Now, what’s the benefit of independent control of heating, stirring and forging pressures? It certainly increases life of the stir rod. Since the material is already at temperature when the stirring begins, the stir rod is primarily just a mixing tool that moves plastic material within the weld zone. In FSW, the shoulder/pin assembly must provide both heat and stir functions. This reduces life of the shoulder/pin assembly at the temperatures required to join CP Ti. Other benefits of independent control I am not sure of yet. TSW is very new. I’m just now looking at the .500-in thick CP Ti weld microstructures to compare the microstructures that were stirred using 100 RPM, 200 RPM, and 300 RPM, to see if I can see any differences. What I suspect, is that the strain rate being induced into the microstructure with the TSW process is much less than using FSW. I have data that shows the FSW pin tool rotational speed to heat and stir .500-in thick CP Ti must be between 700-900 RPM. Since commercially pure titanium has no alloying elements, the microstructure – the grains – are free to grow very large very quickly. The high strain rate induced into the microstructure creates tears and results in wormholes. With thermal stir welding, you can rotate very slowly and put a lot less strain into the microstructure. I believe that’s one reason why we’re getting good welds on .500-in thick titanium. I just got done completing an eight (8) foot long weld in .500-in thick CP Ti. Visually, it looks great! Radiography will tell the real story. By the way, the work I’m doing with the .500-in thick CP Ti is for the Office of Naval Research (ONR) – not NASA programs. The technology used to support the Constellation Program must be at a high TRL. TSW isn’t there yet, but I’m getting there. I am going to do a study to compare welding Haynes 230 with FSW and TSW. This will be my first work using TSW to support the Constellation Program.

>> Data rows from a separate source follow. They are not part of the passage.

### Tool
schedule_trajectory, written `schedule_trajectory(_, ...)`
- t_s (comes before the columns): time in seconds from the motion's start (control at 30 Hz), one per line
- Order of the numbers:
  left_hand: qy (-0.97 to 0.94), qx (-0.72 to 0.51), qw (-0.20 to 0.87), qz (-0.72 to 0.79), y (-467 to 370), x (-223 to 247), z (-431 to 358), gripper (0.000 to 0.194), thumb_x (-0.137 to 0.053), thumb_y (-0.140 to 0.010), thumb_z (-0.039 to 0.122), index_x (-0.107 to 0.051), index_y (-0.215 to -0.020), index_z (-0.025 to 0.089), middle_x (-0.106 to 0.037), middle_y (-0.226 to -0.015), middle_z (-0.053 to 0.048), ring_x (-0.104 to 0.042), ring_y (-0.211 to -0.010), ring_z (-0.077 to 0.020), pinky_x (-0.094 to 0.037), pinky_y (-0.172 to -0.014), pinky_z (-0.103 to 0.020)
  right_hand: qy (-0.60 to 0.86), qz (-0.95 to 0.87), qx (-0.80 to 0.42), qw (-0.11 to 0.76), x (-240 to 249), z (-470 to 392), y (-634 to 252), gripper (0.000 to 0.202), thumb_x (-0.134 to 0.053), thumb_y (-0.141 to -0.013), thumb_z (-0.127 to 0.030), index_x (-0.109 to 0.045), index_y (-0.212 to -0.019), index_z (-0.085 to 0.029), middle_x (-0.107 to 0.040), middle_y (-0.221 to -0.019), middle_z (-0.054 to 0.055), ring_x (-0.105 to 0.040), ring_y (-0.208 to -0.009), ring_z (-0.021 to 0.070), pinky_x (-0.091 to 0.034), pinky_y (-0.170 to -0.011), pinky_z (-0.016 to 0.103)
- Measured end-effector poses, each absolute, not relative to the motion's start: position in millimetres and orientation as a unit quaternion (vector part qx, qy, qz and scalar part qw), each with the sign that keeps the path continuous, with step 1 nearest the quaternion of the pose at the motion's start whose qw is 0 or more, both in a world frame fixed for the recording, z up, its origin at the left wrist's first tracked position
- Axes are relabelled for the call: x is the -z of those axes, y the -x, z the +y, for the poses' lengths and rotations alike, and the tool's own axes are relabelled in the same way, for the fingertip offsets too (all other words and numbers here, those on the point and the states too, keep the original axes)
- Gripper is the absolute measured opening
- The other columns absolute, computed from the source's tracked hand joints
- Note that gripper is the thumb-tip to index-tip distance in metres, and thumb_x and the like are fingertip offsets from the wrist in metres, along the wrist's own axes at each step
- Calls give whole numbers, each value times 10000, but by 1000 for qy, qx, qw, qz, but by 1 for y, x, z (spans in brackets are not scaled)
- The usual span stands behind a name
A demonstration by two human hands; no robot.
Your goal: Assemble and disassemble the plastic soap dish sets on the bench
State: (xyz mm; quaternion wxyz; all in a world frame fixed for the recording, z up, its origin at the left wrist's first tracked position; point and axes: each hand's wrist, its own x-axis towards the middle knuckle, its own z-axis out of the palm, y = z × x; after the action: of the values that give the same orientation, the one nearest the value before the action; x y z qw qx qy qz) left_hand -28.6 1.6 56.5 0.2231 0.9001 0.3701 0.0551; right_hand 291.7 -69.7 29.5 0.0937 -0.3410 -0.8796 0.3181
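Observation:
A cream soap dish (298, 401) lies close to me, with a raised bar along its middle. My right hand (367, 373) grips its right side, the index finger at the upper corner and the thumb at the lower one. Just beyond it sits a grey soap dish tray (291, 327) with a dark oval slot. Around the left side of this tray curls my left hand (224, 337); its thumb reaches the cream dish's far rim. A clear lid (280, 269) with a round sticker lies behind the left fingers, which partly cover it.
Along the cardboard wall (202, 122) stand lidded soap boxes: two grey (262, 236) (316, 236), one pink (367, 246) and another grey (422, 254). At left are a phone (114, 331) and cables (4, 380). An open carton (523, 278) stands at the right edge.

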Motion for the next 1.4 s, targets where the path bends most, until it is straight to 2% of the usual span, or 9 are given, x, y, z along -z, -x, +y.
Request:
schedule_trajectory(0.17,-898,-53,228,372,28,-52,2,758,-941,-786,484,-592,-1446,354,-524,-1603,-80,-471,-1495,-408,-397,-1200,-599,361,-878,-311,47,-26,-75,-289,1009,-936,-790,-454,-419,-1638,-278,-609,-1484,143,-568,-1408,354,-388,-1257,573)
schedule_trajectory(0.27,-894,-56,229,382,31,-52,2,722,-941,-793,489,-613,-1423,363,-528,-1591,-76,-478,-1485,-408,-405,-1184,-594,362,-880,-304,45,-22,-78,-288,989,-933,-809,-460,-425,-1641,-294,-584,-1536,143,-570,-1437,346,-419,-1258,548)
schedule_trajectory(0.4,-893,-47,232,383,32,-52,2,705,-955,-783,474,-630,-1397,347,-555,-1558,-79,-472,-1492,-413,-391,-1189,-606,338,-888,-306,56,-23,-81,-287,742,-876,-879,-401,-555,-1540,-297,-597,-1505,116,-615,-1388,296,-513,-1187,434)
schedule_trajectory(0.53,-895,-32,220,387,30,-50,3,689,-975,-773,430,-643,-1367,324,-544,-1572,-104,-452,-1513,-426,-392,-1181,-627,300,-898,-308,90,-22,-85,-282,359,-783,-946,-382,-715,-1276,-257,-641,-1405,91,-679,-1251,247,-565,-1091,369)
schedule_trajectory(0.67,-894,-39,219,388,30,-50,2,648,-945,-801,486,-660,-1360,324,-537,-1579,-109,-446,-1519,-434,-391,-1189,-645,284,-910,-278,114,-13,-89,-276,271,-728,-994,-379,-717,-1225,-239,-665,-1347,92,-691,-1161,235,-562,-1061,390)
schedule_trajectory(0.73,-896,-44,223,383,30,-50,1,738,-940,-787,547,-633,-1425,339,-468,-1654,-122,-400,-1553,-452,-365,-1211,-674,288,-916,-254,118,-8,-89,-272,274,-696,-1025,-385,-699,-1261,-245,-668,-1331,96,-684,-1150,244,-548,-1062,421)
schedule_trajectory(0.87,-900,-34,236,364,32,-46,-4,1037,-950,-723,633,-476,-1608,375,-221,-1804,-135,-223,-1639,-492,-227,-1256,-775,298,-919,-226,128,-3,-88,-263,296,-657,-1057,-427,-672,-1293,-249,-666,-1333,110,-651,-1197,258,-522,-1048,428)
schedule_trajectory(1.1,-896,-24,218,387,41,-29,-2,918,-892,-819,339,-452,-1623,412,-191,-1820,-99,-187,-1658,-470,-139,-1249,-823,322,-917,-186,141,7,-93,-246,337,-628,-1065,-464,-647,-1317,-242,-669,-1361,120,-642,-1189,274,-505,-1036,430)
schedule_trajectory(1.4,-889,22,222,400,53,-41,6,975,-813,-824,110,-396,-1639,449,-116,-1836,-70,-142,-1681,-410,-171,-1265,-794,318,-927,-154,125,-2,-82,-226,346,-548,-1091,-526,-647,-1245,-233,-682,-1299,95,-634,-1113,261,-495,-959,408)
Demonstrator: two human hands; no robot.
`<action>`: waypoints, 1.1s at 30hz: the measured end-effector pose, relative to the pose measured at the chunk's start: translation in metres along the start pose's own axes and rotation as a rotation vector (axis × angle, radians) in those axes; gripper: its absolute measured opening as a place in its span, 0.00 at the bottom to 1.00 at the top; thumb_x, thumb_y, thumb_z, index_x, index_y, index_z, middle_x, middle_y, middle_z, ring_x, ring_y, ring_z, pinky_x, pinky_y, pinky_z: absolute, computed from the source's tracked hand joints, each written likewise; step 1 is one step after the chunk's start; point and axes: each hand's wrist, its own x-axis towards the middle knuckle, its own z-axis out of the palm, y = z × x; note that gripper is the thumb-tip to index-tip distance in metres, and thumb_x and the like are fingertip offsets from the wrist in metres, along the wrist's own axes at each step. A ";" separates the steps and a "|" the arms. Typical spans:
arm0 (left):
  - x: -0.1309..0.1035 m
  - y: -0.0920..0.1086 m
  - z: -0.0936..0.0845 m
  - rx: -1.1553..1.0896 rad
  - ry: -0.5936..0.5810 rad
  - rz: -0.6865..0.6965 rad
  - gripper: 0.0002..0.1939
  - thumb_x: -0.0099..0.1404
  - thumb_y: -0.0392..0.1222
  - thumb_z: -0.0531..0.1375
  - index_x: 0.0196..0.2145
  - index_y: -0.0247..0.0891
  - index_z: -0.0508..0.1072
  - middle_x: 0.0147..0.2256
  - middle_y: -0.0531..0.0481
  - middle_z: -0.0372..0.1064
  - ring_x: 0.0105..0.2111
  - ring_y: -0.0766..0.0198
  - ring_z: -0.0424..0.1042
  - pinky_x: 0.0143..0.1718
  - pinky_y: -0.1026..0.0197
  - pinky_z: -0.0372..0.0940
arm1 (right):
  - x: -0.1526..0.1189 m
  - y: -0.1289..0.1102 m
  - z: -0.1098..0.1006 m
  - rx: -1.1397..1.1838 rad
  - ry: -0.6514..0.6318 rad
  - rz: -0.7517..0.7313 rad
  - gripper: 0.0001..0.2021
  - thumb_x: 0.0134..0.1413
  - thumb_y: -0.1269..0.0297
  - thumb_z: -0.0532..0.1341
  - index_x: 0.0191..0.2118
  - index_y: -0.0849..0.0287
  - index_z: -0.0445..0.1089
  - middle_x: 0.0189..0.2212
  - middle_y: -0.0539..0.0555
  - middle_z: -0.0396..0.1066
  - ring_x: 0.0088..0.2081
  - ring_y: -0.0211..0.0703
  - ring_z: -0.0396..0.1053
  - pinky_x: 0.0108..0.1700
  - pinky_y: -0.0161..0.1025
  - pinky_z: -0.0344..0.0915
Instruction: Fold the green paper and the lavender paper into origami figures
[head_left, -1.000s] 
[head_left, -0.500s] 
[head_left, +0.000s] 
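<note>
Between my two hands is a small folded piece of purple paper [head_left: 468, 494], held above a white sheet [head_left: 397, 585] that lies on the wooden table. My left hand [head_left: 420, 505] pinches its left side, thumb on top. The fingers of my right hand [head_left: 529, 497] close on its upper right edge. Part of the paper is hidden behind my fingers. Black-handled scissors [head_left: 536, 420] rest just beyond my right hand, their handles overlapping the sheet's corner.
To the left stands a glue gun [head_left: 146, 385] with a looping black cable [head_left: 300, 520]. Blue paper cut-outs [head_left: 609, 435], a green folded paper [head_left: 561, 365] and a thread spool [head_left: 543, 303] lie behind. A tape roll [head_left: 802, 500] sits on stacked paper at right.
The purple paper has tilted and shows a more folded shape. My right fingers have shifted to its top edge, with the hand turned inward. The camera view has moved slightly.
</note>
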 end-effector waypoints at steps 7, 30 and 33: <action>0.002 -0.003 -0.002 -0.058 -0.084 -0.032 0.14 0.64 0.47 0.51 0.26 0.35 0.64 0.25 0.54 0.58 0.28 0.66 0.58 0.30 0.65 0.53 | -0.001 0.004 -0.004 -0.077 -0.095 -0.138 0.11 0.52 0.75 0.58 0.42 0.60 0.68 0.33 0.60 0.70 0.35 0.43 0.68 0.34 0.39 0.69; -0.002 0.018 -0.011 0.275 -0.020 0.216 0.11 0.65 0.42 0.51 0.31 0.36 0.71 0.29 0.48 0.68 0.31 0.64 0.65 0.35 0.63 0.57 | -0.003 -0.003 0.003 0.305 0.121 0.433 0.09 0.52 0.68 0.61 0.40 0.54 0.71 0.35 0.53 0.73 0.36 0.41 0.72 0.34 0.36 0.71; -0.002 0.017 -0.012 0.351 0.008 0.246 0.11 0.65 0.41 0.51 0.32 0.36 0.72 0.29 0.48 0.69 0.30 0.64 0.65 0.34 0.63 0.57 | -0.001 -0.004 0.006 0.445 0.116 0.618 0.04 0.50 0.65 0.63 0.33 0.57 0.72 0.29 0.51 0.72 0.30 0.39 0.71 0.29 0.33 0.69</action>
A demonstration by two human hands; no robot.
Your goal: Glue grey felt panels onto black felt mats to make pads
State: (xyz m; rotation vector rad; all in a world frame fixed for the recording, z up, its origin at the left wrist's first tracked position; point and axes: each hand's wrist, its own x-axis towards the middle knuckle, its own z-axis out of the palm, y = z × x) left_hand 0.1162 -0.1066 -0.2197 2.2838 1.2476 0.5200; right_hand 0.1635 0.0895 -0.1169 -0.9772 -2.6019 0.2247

Ding: So right now, TSW development is being done for ONR. ONR funds the TSW work through an SBIR with Keystone Synergistic Enterprises, Inc., Port St. Lucie, Fl. Keystone, in turn, funds MSFC through a reimbursable Space Act Agreement. I develop the process, provide Keystone with all the data that is confidential to them, and then they present it to the Navy. The Navy is very interested in this process, because the Navy is looking at this low-cost titanium product that’s processed a different way than your usual titanium. Instead of costing $60 a pound, it’ll cost $5 a pound. The reduced cost comes from the processing of the titanium. When the titanium is processed, there are a lot of tramp elements left in the metal such as chlorine. This presents problems when welding the low cost titanium. When it is welded with fusion weld processes, like TIG, MIG, or electron beam, a lot of oxides form, resulting in inferior weld properties. It has to be welded without melting, meaning, a solid state process such as FSW or TSW must be used. So far, ONR is quite impressed with TSW.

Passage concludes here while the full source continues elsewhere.